Woodward Tornado of 1947
This tornado was 1.8-miles wide and traveled continuously over about 100 miles of Oklahoma. The tornado destroyed over 100 city blocks and demolished at least 1000 homes and businesses. More than 100 people were killed from this tornado.
Natural disasters, big or small, have always affected and will always affect human beings. Whether they destroy a few houses or kill thousands of people they are devastating. Although we are prepared much better today than in the early 1900s, we will never be completely safe from these disasters.
Conan-Davies, Richard. "Natural Disasters."ClearlyExplained.com. N.p, 2000. Web. 02 Feb. 2014.

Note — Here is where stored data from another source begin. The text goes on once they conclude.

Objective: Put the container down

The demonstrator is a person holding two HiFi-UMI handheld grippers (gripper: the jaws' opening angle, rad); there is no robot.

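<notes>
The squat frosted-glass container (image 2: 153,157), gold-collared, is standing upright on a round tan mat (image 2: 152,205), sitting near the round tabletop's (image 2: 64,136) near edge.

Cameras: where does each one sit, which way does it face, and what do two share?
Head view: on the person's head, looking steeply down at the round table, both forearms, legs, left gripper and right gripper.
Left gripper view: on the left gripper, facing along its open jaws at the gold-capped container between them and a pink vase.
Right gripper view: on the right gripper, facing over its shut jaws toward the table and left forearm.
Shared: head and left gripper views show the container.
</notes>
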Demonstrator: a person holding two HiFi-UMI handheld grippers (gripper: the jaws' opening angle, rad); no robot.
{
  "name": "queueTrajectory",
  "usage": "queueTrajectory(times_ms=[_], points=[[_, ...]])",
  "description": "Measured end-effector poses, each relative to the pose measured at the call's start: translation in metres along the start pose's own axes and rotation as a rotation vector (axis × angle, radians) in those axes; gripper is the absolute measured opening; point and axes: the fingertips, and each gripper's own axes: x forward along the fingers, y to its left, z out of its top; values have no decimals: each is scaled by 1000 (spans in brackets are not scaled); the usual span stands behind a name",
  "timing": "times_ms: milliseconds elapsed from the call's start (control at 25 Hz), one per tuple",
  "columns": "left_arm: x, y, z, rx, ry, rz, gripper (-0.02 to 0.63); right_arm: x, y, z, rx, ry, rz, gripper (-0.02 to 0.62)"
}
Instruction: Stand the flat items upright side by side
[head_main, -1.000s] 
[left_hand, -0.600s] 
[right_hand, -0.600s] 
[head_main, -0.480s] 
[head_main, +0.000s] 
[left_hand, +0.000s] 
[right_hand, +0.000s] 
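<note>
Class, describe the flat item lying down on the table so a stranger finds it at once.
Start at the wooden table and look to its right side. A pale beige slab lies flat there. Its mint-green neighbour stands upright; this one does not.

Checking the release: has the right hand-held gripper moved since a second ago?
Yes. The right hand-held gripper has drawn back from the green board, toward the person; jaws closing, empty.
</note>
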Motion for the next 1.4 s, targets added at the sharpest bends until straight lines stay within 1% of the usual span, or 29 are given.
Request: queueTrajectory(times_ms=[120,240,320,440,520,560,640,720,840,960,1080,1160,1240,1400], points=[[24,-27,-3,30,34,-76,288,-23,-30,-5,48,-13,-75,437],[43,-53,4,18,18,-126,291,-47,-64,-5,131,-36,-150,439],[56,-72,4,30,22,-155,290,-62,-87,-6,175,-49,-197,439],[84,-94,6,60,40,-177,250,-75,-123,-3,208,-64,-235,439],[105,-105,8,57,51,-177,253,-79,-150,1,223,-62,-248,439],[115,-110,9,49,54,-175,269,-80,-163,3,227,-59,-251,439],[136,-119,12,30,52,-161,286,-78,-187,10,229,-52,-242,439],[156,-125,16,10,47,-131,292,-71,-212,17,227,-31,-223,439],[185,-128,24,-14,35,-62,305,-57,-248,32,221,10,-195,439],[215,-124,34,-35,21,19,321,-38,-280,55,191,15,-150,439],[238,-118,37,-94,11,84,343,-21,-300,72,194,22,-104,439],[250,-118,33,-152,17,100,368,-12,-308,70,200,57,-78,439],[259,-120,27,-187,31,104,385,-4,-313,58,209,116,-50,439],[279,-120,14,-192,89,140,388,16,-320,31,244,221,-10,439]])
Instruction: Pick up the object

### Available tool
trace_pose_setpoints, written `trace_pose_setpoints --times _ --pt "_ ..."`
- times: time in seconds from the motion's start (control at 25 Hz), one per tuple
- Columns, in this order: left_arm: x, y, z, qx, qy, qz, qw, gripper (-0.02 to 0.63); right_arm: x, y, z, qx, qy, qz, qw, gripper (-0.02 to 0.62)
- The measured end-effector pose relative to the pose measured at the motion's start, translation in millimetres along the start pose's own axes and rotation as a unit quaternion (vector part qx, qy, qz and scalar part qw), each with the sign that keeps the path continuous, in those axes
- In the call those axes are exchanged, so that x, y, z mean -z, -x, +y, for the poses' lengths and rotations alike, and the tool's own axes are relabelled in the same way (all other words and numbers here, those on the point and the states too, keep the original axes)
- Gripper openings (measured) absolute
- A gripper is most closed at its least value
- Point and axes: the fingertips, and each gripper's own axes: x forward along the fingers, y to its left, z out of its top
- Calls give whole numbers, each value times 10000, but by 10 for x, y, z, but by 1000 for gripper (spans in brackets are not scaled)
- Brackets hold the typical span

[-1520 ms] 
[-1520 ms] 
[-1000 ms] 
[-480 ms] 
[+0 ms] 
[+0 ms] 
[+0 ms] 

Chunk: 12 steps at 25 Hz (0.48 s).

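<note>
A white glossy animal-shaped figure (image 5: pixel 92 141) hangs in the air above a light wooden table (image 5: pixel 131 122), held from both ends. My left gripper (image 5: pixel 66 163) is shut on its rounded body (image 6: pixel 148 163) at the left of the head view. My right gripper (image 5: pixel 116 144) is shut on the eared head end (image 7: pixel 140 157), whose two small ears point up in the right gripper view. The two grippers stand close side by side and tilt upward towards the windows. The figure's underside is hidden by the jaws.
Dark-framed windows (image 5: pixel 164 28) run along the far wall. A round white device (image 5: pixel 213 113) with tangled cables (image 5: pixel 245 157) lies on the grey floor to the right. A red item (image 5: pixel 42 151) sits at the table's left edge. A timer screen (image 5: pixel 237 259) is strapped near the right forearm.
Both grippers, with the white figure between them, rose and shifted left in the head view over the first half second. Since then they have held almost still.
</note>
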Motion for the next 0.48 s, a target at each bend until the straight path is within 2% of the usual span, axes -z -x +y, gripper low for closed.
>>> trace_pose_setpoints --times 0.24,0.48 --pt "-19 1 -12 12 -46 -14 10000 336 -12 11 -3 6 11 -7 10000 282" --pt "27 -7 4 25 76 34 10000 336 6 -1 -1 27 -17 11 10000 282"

I was provided with an abundant amount of information on natural disasters from this source. The writer, Richard Conan-Davies, who worked with the Department of Science, Education & Training as a web administer provides information on what natural disasters are and how they affect us. He also lists different common and uncommon natural disasters.
Nguyen, Tuan C. "The 10 Worst U.S Natural Disasters." TechMedia Network. LiveScience. 07 Nov. 2007. Web. 25 Jan. 2014.
This website, written by Tuan Nguyen, a science journalist and graduate from the City University of New York, Graduate School of Journalism's Health and Science Reporting Program, includes information of tragic natural disasters in the United States. From this site I received dates and information on the Dust Bowl, tri-state tornado, and Lake Okeechobee hurricane. Nguyen also provided small summaries of each disaster which included the damage it did and how each event occurred.
Sarah. "Natural Disasters on the Great Plains." Kansas Healthcare Careers. Wordpress. 27 Nov. 2012. Web. 01 Feb. 2014.
Sarah, a writer of several other different health and science related articles, writes about the major disasters that occurred on the Great Plains. From this article, I received needed information on the Woodward tornado, the blizzard of 1949, and the heat wave of 1936. For each disaster, Sarah includes a summary which holds important facts about them, this includes the damage it caused, important dates, and how each event was caused.